Chereads / Rahim Untuk Anakku / Chapter 23 - Pintu Hati

Chapter 23 - Pintu Hati

Hidup adalah mimpi untuk orang bijak

Permainan bagi orang yang tolol

Komedi bagi yang kaya

Dan tragedi untuk si miskin

******

"Kenapa saya yang dipilih sama penyewa, dan mereka tahu soal saya dari mana?" Embun tentu saja penasaran.

"Mbak pasti menebak, bahwa penyewa pasti bukan orang sembarangan. Jadi apa yang tidak bisa dilakukan dengan uang? Mengumpulkan informasi, sampai di titik terdalam sekalipun, hingga akhirnya memang Mbak Embun yang dirasa cocok sebagai kandidat. Kami sudah melakukan penyelidikan cukup mendalam tentang kehidupan Mbak Embun selama beberapa hari," jawab Pandu yang segera menyeruput minuman untuk sedikit mengurangi debar di jantungnya.

"Sejauh apa yang kalian tahu?" Embun sedikit berdebar mendengar area pribadinya dimasuki tanpa permisi oleh orang lain.

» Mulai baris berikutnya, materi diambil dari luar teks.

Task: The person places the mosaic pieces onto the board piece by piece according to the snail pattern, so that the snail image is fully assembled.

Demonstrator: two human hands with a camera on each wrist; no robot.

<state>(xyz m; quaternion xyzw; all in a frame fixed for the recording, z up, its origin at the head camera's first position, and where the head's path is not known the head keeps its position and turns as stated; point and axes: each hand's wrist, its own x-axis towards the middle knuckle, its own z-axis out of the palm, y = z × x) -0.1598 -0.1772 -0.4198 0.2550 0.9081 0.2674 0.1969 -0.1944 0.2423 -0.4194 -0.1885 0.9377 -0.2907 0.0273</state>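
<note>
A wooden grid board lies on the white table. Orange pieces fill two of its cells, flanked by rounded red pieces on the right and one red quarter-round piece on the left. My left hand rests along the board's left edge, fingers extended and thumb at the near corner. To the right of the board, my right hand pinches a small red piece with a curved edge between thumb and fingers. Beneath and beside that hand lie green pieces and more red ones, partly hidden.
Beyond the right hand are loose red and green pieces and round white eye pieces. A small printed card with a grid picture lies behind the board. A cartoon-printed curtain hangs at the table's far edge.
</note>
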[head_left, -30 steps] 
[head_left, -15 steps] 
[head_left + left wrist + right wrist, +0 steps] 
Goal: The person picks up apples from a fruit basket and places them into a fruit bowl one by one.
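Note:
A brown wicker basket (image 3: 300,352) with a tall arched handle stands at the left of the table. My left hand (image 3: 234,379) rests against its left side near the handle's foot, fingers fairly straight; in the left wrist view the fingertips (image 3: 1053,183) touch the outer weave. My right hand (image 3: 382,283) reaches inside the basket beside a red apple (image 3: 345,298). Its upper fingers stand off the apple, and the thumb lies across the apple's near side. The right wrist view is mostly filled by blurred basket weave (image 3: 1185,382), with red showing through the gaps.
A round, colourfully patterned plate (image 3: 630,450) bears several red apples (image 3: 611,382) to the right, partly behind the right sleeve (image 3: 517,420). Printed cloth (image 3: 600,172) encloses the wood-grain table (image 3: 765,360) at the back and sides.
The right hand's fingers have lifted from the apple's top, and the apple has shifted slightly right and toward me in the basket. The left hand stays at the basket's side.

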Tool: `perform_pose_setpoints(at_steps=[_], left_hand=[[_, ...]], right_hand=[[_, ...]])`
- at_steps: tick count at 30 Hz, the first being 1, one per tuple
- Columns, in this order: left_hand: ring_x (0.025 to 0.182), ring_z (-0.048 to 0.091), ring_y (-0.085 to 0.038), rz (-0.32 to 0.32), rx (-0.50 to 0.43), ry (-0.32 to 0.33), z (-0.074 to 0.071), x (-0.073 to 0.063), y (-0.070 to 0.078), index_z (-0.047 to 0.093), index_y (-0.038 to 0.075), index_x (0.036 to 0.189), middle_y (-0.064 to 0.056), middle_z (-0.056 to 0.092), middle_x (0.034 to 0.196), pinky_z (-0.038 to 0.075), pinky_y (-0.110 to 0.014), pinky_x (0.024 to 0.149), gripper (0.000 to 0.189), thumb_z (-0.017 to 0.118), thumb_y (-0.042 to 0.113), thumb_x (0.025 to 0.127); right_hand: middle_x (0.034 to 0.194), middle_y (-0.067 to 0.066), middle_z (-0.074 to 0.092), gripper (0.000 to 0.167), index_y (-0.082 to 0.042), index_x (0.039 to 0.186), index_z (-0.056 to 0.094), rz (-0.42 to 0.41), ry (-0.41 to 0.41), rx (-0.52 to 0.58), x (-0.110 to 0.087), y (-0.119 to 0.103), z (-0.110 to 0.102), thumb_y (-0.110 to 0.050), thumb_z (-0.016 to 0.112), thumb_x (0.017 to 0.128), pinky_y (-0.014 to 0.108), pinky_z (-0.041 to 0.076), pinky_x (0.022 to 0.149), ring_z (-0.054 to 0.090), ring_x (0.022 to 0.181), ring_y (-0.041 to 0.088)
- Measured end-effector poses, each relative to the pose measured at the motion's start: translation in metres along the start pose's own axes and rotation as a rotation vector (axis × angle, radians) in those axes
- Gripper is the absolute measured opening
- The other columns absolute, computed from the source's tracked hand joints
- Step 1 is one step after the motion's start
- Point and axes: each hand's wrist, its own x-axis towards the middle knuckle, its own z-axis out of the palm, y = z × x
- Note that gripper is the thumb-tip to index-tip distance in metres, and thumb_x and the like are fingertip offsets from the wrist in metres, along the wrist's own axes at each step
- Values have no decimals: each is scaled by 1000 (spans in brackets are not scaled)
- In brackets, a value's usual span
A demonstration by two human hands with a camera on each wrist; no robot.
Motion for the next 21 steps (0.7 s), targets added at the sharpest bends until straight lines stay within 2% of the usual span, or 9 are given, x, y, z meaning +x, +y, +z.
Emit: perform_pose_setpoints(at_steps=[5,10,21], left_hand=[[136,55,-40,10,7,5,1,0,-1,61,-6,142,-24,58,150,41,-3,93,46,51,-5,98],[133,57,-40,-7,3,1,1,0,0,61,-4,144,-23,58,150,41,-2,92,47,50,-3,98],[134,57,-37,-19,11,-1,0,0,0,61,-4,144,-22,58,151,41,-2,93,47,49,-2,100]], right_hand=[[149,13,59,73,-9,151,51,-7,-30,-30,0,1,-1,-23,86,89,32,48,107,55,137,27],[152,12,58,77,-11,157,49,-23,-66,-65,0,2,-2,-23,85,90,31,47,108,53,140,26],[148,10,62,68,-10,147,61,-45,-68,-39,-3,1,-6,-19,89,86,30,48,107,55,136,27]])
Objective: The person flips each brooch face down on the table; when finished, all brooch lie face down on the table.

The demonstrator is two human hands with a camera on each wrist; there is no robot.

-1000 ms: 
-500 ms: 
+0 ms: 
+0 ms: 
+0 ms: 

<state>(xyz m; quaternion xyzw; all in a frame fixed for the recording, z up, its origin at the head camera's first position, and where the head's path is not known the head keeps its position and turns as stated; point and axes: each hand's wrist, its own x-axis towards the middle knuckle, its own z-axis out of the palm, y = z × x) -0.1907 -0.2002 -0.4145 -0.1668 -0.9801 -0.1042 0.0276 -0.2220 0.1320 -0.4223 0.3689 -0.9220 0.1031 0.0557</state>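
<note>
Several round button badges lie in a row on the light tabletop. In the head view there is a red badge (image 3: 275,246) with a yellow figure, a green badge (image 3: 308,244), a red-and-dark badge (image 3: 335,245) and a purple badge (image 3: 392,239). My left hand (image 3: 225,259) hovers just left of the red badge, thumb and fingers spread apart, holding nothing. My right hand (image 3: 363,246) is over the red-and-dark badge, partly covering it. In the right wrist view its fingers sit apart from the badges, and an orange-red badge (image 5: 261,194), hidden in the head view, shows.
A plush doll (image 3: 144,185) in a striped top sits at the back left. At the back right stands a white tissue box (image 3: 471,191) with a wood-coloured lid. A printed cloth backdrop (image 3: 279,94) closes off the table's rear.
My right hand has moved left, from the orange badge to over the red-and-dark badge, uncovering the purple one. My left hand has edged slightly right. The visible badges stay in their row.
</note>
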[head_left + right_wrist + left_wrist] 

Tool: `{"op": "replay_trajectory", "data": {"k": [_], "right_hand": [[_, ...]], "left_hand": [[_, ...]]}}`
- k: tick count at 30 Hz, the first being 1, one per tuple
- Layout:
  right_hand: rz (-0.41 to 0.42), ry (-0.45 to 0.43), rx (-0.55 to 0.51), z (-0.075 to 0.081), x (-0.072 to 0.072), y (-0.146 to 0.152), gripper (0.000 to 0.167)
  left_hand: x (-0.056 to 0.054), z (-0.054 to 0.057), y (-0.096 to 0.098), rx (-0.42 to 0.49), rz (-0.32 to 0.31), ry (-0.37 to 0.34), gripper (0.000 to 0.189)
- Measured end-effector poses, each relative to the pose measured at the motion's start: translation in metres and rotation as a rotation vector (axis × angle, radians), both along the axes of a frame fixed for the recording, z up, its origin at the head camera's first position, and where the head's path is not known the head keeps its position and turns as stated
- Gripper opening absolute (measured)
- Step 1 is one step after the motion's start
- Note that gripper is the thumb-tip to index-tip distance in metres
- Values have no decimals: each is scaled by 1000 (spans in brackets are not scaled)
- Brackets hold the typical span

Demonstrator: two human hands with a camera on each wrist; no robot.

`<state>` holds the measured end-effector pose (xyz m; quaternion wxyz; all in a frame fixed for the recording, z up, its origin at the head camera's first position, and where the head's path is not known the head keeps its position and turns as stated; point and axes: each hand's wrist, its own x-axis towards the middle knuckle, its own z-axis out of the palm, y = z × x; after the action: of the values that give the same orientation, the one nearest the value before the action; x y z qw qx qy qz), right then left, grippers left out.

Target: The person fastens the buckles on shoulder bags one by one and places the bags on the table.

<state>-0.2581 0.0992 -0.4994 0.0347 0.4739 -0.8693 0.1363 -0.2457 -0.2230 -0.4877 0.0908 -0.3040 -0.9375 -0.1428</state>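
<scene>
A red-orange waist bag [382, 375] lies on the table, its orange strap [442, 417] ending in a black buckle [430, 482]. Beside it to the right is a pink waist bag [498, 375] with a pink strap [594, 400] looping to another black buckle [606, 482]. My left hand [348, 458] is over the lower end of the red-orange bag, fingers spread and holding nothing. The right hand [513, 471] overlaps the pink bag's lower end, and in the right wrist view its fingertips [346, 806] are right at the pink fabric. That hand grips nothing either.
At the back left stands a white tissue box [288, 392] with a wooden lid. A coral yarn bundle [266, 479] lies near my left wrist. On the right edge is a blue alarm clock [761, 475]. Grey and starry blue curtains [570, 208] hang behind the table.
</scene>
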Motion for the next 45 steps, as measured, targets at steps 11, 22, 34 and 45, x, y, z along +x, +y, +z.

"Cerita almarhum ayah, pekerjaan, kuliah. Sebatas itu kok. Kalau penyelidikan tidak salah, Mbak Embun dekat dengan Alaska. Tapi sepertinya bukan pacar," pancing Pandu.

"Hari ini kami jadian. Karena itu saya mau tinggal di luar pulau, kalau jadi saya ambil tawaran ini. Saya harus menghindar dari dia. Tidak bisakah saya sekedar telponan selama hamil?"

Embun baru saja jadian, lalu harus tiba-tiba meninggalkan Alaska?

Pasti berat dan menyakitkan untuk Al. Alasan apa yang harus kubuat?

"Terlalu beresiko, Mbak. Sebaiknya kalian putus. Bilang saja belum siap pacaran, dan diterima kerja di luar negeri selama setahun. Kalau dia sungguh-sungguh cinta, pasti mau nunggu selama setahun." Pandu sedikit kecewa mendengar pengakuan Embun soal Alaska.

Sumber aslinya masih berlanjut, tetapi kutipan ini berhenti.